Why Probiotics Don’t Work for Slow-Transit Constipation
Probiotics are live bacteria that, when consumed in sufficient quantities, can alter the composition of gut microbiota. There is genuine, peer-reviewed evidence that specific strains — particularly Bifidobacterium lactis and Lactobacillus casei Shirota — can modestly improve bowel movement frequency in people with functional constipation.
A 2017 meta-analysis published in Nutrients reviewed 23 randomised controlled trials and found that probiotics improve stool frequency by an average of 0.83 bowel movements per week in constipated adults.

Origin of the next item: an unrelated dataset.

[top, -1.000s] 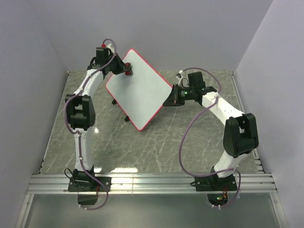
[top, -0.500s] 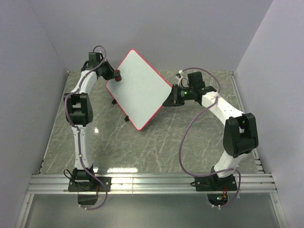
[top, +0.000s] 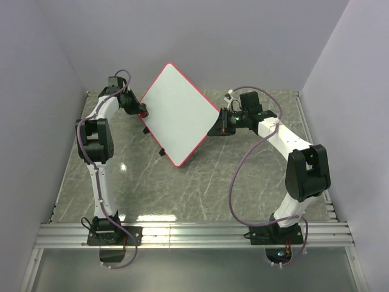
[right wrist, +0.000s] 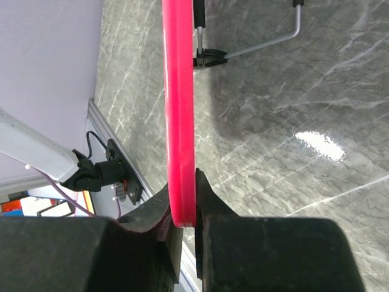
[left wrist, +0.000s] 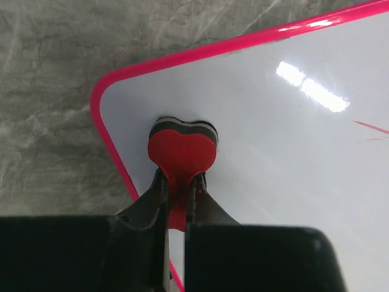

That is a real but clinically modest effect, and crucially, the heterogeneity among studies was very high — meaning the results varied enormously from person to person.
Here is why this matters for slow-transit sufferers specifically: Probiotics work through the microbiome. They influence fermentation, gas production, and the chemical environment of the gut. Some strains may reduce populations of methane-producing archaea (methanogens), which can slow transit — and in this indirect way, modestly accelerate movement.
But they cannot compensate for impaired ICC function. They cannot restore the electrical signalling system that drives peristalsis. They cannot regenerate depleted myenteric neurons. They adjust the bacterial ecology of a system — and if that system’s fundamental motor architecture is dysfunctional, no amount of bacterial adjustment will produce regular bowel movements.
The products Sarah tried — including branded probiotic blends like Biomel, Digestic, and Rheal — are real probiotic products with real bacterial content. The issue was never product quality. The issue was mechanism mismatch: these products were designed for a different type of gut problem.
The Fiber Paradox: How More Fiber Can Make Things Worse
Dietary fiber is the first-line recommendation for constipation in virtually every clinical guideline — and for the majority of people with normal-transit constipation or insufficient fiber intake, it works. The science is clear on this.
But for slow-transit constipation, fiber presents a genuine paradox. Here is the mechanism: Fiber adds bulk to stool and draws water into the colon. In a colon with normal transit speed, this bulk stimulates peristalsis (the stretch reflex) and the stool moves. In a colon with impaired ICC function and reduced peristaltic capacity, the same bulk sits in a sluggish system that cannot generate enough contractile force to move it. You have simply added more weight to a lorry with a flat tyre.
A review published in the World Journal of Gastroenterology examined 149 patients with chronic constipation treated with Plantago ovata (psyllium) fiber for six weeks. The result: 80% of patients with slow-transit constipation showed no improvement. A separate review concluded directly: “An increase in fiber intake in these patients will not result in a decrease in stool transit time. There is, in fact, a deleterious effect of increasing faecal load without effectively increasing evacuation.”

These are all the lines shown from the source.